Mobile app developers just got a bit of a break when it comes to bringing their content to the TV screen, courtesy of LG: The consumer electronics maker released an open source Connect SDK Thursday that helps developers cast media to a wide variety of connected devices, ranging from LG’s own TV sets to Google’s Chromecast adapter to Roku’s streaming boxes. Think of it as Chromecast, but for a wide variety of devices.
I got to see LG’s Connect SDK firsthand during a recent visit to the company’s Silicon Valley Innovation Lab, where I was led into a room filled with TVs. One was connected to a Roku box, another to Amazon’s new Fire TV. One was running LG’s own webOS TV platform, two featured the 2013 and 2012 flavors of LG’s smart TV development.
LG’s Connect SDK Product Lead Henry Levak proceeded to show off a custom-build demo app that launched a photo as well as a personal video on close to all of the screens, save for the Fire TV, which was added to the SDK at the last minute. He then launched a YouTube video on all devices. Okay, not just any YouTube video — I was rickrolled on six TVs simultaneously. Check out the video below for a similar demonstration:
Levak also demonstrated the ability to launch a web app for the music video service musiXmatch on a variety of screens, complete with the ability to switch to audio-only output on the Roku and other devices not capable of running full-blown web apps. And finally, Levak showed off how the Connect SDK works with Plex to play media on a variety of devices.

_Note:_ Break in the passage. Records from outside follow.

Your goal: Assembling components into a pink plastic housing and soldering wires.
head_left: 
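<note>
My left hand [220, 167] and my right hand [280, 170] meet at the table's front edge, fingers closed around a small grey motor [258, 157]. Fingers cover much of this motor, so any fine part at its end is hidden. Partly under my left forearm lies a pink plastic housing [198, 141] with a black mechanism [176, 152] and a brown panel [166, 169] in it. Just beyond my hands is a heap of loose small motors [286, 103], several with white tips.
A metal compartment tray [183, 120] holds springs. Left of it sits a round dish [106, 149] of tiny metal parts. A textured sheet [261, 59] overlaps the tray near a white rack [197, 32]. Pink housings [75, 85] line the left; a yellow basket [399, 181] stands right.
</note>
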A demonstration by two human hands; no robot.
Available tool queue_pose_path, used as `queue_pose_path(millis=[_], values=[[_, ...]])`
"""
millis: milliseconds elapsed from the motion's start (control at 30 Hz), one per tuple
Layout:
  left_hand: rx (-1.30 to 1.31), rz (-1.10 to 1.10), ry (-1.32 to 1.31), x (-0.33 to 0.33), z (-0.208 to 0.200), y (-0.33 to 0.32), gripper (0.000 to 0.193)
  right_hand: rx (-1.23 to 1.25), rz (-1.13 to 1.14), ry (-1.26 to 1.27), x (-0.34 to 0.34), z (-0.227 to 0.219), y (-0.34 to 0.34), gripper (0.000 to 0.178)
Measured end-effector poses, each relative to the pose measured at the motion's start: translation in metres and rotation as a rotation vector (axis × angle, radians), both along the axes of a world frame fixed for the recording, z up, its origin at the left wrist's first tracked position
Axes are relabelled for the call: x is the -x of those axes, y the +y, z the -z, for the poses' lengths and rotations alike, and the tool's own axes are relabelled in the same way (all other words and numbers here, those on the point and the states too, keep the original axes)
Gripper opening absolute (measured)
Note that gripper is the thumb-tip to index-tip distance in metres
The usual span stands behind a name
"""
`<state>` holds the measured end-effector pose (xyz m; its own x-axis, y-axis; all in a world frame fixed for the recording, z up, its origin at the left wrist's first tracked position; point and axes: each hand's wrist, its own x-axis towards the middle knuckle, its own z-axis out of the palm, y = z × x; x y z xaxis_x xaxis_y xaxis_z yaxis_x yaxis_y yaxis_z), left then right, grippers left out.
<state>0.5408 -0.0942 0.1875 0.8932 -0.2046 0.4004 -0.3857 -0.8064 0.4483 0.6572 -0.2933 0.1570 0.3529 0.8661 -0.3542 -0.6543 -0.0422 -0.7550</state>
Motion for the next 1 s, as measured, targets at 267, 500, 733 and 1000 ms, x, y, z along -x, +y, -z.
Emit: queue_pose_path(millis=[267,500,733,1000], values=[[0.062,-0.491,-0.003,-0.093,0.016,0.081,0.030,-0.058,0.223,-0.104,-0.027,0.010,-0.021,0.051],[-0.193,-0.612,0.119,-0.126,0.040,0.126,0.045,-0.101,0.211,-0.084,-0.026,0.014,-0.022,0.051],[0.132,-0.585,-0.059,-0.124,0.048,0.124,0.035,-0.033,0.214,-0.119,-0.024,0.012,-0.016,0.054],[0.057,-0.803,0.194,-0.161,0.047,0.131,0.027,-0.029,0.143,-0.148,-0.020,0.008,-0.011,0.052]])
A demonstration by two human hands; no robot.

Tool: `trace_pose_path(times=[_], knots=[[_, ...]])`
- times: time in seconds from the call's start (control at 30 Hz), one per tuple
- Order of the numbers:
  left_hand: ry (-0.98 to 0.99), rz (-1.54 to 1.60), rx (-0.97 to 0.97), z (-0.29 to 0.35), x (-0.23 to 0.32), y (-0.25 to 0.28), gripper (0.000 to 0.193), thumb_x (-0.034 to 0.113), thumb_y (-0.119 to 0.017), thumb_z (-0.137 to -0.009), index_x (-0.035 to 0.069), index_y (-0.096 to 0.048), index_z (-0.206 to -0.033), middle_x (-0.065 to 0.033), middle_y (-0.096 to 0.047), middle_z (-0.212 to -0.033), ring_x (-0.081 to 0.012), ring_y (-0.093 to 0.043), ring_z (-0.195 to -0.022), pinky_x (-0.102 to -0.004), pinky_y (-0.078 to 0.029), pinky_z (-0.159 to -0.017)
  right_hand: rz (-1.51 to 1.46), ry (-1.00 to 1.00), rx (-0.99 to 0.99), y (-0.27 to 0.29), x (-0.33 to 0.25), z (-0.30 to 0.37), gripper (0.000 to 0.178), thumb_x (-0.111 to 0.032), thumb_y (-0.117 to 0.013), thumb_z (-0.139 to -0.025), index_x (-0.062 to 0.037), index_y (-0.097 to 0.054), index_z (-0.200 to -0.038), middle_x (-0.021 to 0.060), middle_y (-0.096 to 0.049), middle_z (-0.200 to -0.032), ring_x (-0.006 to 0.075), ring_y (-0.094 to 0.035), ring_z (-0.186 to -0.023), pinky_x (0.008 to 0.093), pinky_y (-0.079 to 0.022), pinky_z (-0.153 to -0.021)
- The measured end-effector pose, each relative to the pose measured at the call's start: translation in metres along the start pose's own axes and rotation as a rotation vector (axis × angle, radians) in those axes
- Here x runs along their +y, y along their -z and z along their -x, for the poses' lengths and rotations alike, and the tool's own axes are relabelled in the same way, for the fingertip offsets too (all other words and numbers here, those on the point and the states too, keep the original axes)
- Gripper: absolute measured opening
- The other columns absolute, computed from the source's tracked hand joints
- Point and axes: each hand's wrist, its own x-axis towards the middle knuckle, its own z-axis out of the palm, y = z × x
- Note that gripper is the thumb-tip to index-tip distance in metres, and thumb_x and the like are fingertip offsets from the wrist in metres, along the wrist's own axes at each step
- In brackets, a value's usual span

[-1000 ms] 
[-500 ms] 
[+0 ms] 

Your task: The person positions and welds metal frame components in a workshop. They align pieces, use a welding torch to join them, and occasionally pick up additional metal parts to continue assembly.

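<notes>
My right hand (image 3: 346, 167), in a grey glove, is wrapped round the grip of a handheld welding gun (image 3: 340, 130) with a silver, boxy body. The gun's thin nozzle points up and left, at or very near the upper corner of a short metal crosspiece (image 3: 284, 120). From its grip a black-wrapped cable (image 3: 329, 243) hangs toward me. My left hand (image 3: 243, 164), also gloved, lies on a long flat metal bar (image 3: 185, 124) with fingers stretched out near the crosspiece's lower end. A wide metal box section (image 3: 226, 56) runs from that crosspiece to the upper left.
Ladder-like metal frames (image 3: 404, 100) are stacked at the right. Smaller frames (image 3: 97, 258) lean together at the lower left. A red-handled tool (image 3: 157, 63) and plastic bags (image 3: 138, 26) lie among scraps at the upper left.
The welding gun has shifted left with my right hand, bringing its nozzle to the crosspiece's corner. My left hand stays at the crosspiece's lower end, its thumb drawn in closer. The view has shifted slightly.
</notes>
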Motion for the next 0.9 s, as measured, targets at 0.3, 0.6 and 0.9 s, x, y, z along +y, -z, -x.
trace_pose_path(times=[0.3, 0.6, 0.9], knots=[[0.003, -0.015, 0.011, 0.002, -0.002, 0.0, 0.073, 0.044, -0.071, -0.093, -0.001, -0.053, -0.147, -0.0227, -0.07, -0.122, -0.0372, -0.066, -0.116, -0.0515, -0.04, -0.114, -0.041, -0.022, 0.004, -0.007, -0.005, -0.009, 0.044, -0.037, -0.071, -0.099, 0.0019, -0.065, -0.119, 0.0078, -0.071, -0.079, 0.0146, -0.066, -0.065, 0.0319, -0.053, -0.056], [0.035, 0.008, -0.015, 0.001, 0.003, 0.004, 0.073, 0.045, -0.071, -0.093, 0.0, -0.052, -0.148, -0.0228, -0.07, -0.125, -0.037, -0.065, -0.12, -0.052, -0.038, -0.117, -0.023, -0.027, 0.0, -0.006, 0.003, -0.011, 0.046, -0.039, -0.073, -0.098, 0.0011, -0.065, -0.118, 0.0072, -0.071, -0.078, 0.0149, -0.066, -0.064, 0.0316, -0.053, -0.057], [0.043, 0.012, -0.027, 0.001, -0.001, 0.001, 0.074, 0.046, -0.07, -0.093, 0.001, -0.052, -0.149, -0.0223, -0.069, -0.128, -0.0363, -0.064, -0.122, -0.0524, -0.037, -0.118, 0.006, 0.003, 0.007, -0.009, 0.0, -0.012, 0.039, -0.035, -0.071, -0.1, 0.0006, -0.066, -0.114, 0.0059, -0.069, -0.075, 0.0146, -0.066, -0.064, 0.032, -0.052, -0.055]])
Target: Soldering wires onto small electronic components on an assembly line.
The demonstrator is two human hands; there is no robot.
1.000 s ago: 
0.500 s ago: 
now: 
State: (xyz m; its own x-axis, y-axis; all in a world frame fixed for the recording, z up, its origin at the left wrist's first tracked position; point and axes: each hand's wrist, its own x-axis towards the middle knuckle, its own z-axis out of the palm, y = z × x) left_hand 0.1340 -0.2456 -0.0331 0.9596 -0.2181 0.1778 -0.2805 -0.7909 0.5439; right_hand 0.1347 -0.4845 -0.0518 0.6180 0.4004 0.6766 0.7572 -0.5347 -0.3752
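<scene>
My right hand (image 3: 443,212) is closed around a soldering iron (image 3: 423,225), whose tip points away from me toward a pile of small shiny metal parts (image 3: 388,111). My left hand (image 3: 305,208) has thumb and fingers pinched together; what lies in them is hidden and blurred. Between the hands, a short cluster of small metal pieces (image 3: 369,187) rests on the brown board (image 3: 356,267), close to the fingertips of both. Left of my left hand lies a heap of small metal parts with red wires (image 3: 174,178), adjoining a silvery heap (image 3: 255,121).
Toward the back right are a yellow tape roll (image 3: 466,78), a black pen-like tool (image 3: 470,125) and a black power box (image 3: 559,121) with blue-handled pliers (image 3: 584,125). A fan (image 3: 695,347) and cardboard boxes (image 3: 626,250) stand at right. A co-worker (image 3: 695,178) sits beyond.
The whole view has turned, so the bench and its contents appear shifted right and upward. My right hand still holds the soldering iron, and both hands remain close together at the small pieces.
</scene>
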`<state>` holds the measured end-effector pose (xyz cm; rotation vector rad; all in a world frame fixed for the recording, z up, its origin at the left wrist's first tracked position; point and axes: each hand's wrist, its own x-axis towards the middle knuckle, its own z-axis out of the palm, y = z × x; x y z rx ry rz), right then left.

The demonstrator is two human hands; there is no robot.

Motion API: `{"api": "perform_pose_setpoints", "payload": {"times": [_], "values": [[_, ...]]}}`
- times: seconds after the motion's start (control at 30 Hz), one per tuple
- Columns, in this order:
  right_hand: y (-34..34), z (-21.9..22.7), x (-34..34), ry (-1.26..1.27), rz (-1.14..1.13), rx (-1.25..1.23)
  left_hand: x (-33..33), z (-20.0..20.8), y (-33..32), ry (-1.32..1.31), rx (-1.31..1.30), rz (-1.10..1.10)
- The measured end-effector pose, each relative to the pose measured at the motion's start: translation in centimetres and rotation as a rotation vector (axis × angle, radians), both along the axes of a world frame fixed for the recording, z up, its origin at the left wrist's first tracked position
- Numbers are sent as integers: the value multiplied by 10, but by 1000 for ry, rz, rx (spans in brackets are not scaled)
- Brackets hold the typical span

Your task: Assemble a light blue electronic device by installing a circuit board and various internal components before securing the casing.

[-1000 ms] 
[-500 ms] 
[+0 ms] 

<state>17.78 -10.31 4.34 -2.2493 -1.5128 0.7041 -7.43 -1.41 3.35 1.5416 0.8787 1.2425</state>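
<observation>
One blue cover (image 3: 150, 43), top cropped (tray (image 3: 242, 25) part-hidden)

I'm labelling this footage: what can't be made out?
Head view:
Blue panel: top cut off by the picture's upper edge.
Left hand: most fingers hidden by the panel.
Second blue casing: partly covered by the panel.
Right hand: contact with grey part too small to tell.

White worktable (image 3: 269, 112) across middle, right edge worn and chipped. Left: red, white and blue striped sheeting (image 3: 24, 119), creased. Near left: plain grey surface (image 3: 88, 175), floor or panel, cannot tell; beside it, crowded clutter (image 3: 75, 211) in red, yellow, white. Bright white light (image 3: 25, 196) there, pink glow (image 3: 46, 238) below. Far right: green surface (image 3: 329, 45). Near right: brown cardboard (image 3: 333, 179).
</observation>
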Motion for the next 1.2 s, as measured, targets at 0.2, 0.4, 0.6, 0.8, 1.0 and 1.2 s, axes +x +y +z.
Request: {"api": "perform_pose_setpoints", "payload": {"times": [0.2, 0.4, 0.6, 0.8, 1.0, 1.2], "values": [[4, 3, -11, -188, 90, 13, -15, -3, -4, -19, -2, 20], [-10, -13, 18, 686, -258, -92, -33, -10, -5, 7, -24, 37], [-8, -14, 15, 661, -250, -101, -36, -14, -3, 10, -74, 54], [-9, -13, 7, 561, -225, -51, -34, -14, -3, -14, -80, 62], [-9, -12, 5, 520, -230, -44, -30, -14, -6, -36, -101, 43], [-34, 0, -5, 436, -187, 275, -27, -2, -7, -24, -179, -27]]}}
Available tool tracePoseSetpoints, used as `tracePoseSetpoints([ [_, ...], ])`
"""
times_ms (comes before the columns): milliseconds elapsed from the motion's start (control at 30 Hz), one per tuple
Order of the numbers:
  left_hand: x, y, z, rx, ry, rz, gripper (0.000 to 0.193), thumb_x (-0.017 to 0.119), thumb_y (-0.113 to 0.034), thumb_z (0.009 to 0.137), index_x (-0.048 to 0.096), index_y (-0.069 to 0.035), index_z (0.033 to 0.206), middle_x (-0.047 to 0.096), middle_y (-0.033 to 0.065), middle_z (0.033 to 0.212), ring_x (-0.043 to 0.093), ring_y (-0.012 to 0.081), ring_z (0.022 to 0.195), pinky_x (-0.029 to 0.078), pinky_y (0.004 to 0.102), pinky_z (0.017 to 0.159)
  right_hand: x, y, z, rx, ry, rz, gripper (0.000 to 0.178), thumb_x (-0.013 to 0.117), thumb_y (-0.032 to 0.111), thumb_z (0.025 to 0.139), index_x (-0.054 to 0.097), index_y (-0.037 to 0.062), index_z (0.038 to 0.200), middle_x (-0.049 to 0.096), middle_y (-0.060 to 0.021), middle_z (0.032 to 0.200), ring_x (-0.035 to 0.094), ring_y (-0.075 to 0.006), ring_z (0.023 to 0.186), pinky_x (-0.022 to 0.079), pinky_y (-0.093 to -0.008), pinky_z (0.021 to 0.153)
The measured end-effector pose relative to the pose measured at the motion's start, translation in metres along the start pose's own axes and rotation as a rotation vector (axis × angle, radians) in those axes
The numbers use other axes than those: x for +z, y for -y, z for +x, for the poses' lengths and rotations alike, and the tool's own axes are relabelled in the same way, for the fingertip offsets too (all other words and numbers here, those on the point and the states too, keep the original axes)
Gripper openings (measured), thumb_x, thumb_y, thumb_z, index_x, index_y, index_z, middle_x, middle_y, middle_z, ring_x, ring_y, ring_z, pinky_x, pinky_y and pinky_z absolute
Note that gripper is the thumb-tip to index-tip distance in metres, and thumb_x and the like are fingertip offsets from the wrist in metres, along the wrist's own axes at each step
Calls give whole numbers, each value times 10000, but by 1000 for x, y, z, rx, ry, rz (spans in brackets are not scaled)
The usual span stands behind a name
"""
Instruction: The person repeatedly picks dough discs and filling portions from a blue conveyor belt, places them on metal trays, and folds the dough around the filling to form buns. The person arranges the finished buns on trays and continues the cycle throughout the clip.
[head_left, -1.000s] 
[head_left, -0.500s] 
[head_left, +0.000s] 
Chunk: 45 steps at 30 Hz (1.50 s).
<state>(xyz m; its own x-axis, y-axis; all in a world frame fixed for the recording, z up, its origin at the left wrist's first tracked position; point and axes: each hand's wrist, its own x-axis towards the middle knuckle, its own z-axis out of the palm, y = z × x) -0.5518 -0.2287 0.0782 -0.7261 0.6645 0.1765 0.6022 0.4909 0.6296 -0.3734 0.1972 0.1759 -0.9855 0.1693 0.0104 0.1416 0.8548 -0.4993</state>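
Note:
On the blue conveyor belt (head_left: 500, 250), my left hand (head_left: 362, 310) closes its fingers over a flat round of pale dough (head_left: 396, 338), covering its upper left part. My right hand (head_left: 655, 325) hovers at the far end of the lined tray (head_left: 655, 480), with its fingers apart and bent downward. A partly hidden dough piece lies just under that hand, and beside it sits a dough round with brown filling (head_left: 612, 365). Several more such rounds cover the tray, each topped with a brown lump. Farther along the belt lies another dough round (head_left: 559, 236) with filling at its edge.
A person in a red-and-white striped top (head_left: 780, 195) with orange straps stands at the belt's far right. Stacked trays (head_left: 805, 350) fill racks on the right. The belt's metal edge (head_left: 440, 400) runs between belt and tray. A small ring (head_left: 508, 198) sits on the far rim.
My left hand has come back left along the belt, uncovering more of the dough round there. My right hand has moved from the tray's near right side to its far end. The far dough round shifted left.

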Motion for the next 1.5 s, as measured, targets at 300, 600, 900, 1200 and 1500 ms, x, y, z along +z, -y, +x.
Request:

Plex already has implementations for Roku, Fire TV and Chromecast, but the app uses the Connect SDK as a way to bring its app to webOS TVs. Levak said that app makers can use the SDK to launch existing apps, or forward users to a connected TV app store and prompt them to download an app onto their Roku or connected TV.
How the Connect SDK works
LG’s Connect SDK can do all of this by combining all of the common multiscreen and home media sharing protocols, including Google’s Cast SDK, DLNA and DIAL. “It’s an abstraction layer,” said Levak, explaining that developers now have to include only one set of code in their apps, whereas they previously had to build custom implementations for each and every device.
So why would LG build technology that makes it easier for developers to interact with Roku boxes or Amazon’s Fire TV? The answer is simple: Because that’s what’s in our living rooms. “People don’t just use devices from one company,” Colin Zaho, LG director of product management, said. That’s why developers shouldn’t target just one device, or think in the framework of ecosystems that they need to target. “For the user, the ecosystem is what they have in their room,” added Ohad Ben-Yoseph, LG’s director of business development .
An unspoken benefit of these efforts is that developers also automatically target LG’s webOS TVs, something that might otherwise have been further down on their list, behind success stories like Chromecast and Roku. Next up for LG are integrations that will allow developers to target Apple TV and Samsung TVs, which should make the Connect SDK even more attractive.
Going open source to advance the industry
Of course, Apple has been very controlling about AirPlay, and Samsung has started to invest significant resources into its own multiscreen SDK. The question is: Will all of these vendors play ball, or are they going to try to shut out LG’s SDK? Levak couldn’t rule out the possibility that LG may run into issues with some of the vendors, but he was quick to add that the Connect SDK isn’t circumventing anyone else’s technologies. For example, it uses Google’s Cast SDK to control Chromecast; it just doesn’t force developers to implement Google Cast separately.
LG is also trying to ease concerns by open-sourcing the Connect SDK, and Zaho said that the company deliberately didn’t stamp its brand all over it. Instead, it wants others to collaborate and work on common standards that help to bridge the gap between individual devices. “We want to drive the whole industry forward,” he said.